An alcoholic artist, a tuberculosis survivor, and the metaphysical concept of revolution walk into a bar

by particolored_socks



Category: Les Misérables - Victor Hugo
Genre: Meta Analysis, Meta Essay, Nonfiction, Originally Posted on Tumblr, but I promise you it will make sense, the broship you never knew you needed, weird combination of characters? yes absolutely
Language: English
Status: Completed
Published: 2018-12-07
Updated: 2018-12-07
Packaged: 2019-09-13 16:25:13
Rating: Not Rated
Warnings: No Archive Warnings Apply
Chapters: 1
Words: 988
Publisher: archiveofourown.org
Story URL: https://archiveofourown.org/works/16896006
Author URL: https://archiveofourown.org/users/particolored_socks/pseuds/particolored_socks
Summary: Mini meta essay on how Grantaire and Fantine are actually kind of similar, despite their surface differences.





	An alcoholic artist, a tuberculosis survivor, and the metaphysical concept of revolution walk into a bar

**Author's Note:**

> It’s not Fantine Week anymore but that doesn’t mean I’m not eternally thinking about Fantine so *fingerguns* here we go.

“I only understand love and liberty” is something that Grantaire says but it might as well be Fantine’s motto too because let’s be real here, these people come at it from different directions but they come to the same conclusion.

 

Grantaire is a student, or a former student by the time 1832 rolls around; he’s Bossuet’s age, which I think comes to 4 years older than Enjolras, which puts him at a solid age 30 at the barricade, 26 when Marius meets the ensemble at the Musain. In his debut, which is to say his introduction in a scene versus a description by Hugo, he gives a grand declamation which takes up over five pages. I tried reading the whole thing in French and my eyes glazed over; in English it’s little better, if more decipherable since it’s my native language. Friends, Grantaire is verbose. But we can gather a few things from his long-ass rant:

  * That he apprenticed under Gros, a painter of the time, and stole the apples he was supposed to have been drawing from still life (presumably ate them too). What we can take from this is that he is from a wealthy enough family to devote his time to learning how to paint, rather than a trade, e.g. Feuilly.


  * That he believes virtue can easily turn into vice, saying almost the same thing in dialogue as a throwaway line that Hugo said in description about Javert when he got his terrible St. Michael on while arresting Valjean in M-sur-M. (He also, in a single throwaway line – the Hapgood translation is “a bigoted woman prating of a devout woman is more venomous than the asp and the cobra” – sums up Fantine’s entire awful fate.)


  * That he is probably not an atheist, but definitely isn’t on board with the idea of an all-knowing all-powerful all-merciful god.


  * That a big part of why he believes this is because he sees how the world suffers. He has studied history and sees the way it repeats itself; he gives several classical examples and compares them to the contemporary history of his day. He also gives a statistic (how accurate it is I couldn’t tell you) about the number of deaths from hunger in a single neighborhood of London. He uses this as a reason to condemn all of England.
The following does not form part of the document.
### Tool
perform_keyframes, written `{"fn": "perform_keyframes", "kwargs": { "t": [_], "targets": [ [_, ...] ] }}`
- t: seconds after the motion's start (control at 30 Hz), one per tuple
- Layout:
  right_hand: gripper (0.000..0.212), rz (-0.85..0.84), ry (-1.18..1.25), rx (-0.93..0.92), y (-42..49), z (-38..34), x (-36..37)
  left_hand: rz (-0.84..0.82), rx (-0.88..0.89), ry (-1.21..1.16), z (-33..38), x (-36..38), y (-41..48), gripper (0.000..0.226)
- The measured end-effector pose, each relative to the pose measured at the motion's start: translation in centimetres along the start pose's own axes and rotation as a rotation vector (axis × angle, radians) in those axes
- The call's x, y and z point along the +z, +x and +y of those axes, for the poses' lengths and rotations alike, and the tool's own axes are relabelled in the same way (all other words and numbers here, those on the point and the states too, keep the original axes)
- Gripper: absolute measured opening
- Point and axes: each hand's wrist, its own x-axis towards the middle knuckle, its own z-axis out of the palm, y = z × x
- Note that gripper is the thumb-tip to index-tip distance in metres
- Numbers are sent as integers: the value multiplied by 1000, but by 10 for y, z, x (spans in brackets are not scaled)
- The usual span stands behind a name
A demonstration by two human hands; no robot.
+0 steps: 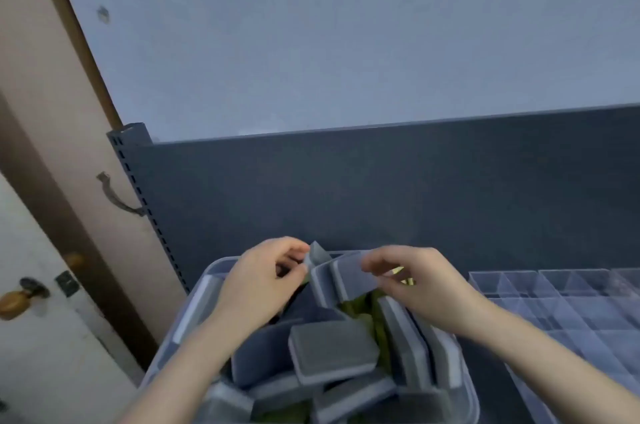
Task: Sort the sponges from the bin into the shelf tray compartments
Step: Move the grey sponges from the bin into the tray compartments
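Blue-grey wall [311,42] stood above the dark shelf back panel [381,195]. Before the panel sat the clear bin [221,262], directly in front of you and heaped with grey sponges; the flat sponge [332,351] lay uppermost at its centre, with green pieces [360,306] showing beneath the pile. The clear compartment tray [554,306] lay on the shelf just beside the bin, to its right. Your left hand [259,288], fingers curled, pinched the corner of the upright sponge [318,254] at the bin's far end. Your right hand [426,285], fingers likewise curled, gripped the top edge of the tilted sponge [349,276] next to it.
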Motion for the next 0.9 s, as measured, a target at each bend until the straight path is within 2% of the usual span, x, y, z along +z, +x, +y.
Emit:
{"fn": "perform_keyframes", "kwargs": {
  "t": [0.1, 0.2, 0.33, 0.47, 0.57, 0.73, 0.8, 0.9],
  "targets": [
    [49, -107, -312, -17, 24, 4, 10, -54, -54, 17, -6, 6, 12, 28],
    [67, -265, -446, -76, 40, 4, 18, -112, -87, 39, -9, 14, 23, 25],
    [68, -353, -589, -117, 51, 7, 26, -167, -71, 98, -10, 22, 36, 29],
    [43, -344, -612, -176, 52, 18, 32, -165, -49, 87, -2, 24, 53, 30],
    [34, -275, -589, -209, 49, 21, 19, -201, -49, 132, 5, 27, 65, 30],
    [54, -137, -404, -116, 42, 30, -17, -261, -62, 167, 17, 39, 75, 23],
    [54, -135, -372, -103, 39, 35, -25, -295, -84, 150, 23, 45, 78, 25],
    [49, -153, -339, -95, 33, 39, -29, -396, -251, -135, 34, 48, 80, 36]
  ]
}}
In short: Grantaire is a skeptic, yes, but as the saying goes: a skeptic is only a bitterly disappointed optimist.

Grantaire does not believe in the revolution because he does not think humankind has the ability to rise from its present miserable condition, and he does not think it has the will to rise from that condition either.

(At this point in time, he’s wrong about the first part, but tragically right about the second. And it’s the second one that’s the kicker.)

Fantine was a gamine and a grisette. She was as Musichetta is; the difference is that Joly probably would actually marry Musichetta, and we all know how Tholomyès worked out for Fantine. (Poorly.) Fantine was a gutter kid, who worked for her living. Given an alt canon where she survives 1823 and makes it to Paris with Valjean and Cosette (age 36 at the barricade), we can assume the following:

  * That while she has a comfortable place in the Fauchelevent household, she will probably still be doing much of the sewing and upkeep; Louison would likely take a much smaller role. She can teach Cosette about coquetry and fashion, she can show Cosette a little about upper society, but she cannot be part of that society any longer. She is masquerading as the shy retiring wife to a shy retiring man. Theater, the arts, et cetera, these are all faded memories carefully preserved in her mind. Any indulgences the Fauchelevents take are pretty much relegated to walks in the Luxembourg gardens.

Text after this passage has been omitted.